Page MenuHomePhabricator

Wikimedia servers won't serve images
Closed, ResolvedPublic

Description

Details of the error are attached to the report, which will be publicly viewable. If you are not comfortable with that, you can edit the report below and remove all the data you don't want to share.

Error details:

error: could not load image from https://upload.wikimedia.org/wikipedia/commons/thumb/1/19/Falcon_9_Flight_20_OG2_first_stage_post-landing_%2823273082823%29_cropped.jpg/800px-Falcon_9_Flight_20_OG2_first_stage_post-landing_%2823273082823%29_cropped.jpg
URL: https://en.wikipedia.org/wiki/Main_Page#/media/File:Falcon_9_Flight_20_OG2_first_stage_post-landing_(23273082823)_cropped.jpg
user agent: Mozilla/5.0 (Windows NT 6.1; WOW64) AppleWebKit/537.36 (KHTML, like Gecko) Chrome/47.0.2526.106 Safari/537.36
screen size: 1680x1050
canvas size: 1108x573
image size: 1104x1472
thumbnail size: CSS: 431x573, screen width: 646.5, real width: 800

Event Timeline

Ssoulakiotis raised the priority of this task from to Needs Triage.
Ssoulakiotis updated the task description. (Show Details)
Ssoulakiotis added a project: MediaViewer.
Ssoulakiotis subscribed.
Glaisher subscribed.

Works for me too but someone else also did report this error on #wikimedia. He said he was located at the UK.

Request from 10.20.0.183 via cp3048 frontend ([10.20.0.183]:80), Varnish XID 1428481750
Forwarded for: 84.80.97.16, 10.20.0.183
Error: 429, Request Rate Exceeded at Sat, 26 Dec 2015 17:32:14 GMT

By this error, I meant that images do only load intermittently.

Also quite some 5xx 45mins ago.. and later a big group of 4xx. Maybe something triggered an internal limit ?
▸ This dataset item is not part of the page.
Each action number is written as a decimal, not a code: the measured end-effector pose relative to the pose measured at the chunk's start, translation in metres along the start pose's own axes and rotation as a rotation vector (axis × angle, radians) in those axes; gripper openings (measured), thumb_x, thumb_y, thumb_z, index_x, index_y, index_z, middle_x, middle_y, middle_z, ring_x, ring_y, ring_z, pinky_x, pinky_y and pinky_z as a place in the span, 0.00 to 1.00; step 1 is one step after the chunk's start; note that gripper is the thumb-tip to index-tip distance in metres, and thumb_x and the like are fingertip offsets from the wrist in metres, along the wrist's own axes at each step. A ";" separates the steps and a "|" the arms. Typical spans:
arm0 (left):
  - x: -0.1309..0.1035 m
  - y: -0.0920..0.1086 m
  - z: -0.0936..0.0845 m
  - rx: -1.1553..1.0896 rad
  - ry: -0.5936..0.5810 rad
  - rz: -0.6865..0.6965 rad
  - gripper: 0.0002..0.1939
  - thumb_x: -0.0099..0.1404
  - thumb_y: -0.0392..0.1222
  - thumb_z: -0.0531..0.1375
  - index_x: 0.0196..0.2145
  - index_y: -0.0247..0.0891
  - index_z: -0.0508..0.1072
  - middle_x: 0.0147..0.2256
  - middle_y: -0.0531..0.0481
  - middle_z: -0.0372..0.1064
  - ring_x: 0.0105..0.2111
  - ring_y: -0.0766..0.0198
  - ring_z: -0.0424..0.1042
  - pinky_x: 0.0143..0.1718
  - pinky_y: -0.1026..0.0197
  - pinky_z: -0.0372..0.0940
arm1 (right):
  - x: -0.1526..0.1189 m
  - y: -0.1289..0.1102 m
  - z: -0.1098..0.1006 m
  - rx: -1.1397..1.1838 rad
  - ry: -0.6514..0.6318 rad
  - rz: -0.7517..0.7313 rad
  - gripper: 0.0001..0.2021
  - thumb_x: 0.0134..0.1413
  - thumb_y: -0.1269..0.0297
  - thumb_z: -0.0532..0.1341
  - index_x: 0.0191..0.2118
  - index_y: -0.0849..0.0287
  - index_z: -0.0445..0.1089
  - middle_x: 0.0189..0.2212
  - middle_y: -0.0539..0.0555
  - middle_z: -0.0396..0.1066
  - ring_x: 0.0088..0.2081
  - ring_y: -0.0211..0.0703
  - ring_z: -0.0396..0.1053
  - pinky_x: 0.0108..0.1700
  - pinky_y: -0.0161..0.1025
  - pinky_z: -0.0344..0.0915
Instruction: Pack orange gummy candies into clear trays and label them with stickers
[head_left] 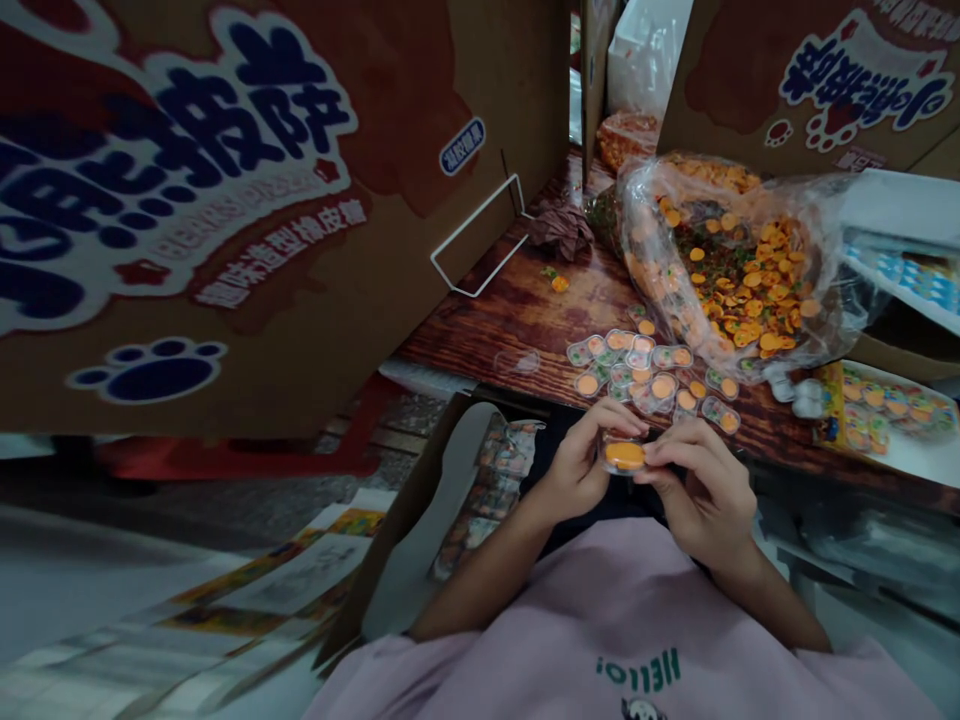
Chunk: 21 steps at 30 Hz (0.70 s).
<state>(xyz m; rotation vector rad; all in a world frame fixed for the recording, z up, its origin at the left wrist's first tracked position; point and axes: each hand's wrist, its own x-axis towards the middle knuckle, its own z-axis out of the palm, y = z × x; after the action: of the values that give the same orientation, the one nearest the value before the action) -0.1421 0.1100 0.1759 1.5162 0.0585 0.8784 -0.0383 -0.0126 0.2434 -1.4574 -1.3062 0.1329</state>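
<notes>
Between my two hands, just off the table's front edge, is a small clear plastic case [624, 457] with an orange oval piece inside. My left hand [589, 458] pinches the case at its left side and top. The fingertips of my right hand [697, 485] are closed on its right side. Just beyond my hands, a pile of similar clear cases with orange and green pieces [664, 386] lies on the wooden table [480, 330]. Behind the pile sits an open clear bag [645, 250] full of loose orange pieces.
A big printed carton [360, 300] stands at the left, another [735, 90] at the back right. A white wire frame [480, 225] and crumpled dark paper [561, 228] lie near the left carton. At right is a tray of packed pieces [926, 455]. An open box [420, 520] sits by my left arm.
</notes>
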 end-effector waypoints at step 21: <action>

https://grafana.wikimedia.org/dashboard/db/varnish-http-errors

Glaisher triaged this task as Unbreak Now! priority.Dec 26 2015, 5:48 PM

Others are also reporting this.
<yannf> https://commons.wikimedia.org/wiki/Special:NewFiles no image :/

Probably related to <icinga-wm> PROBLEM - Esams HTTP 5xx reqs/min on graphite1001 is CRITICAL: CRITICAL: 11.11% of data above the critical threshold [1000.0]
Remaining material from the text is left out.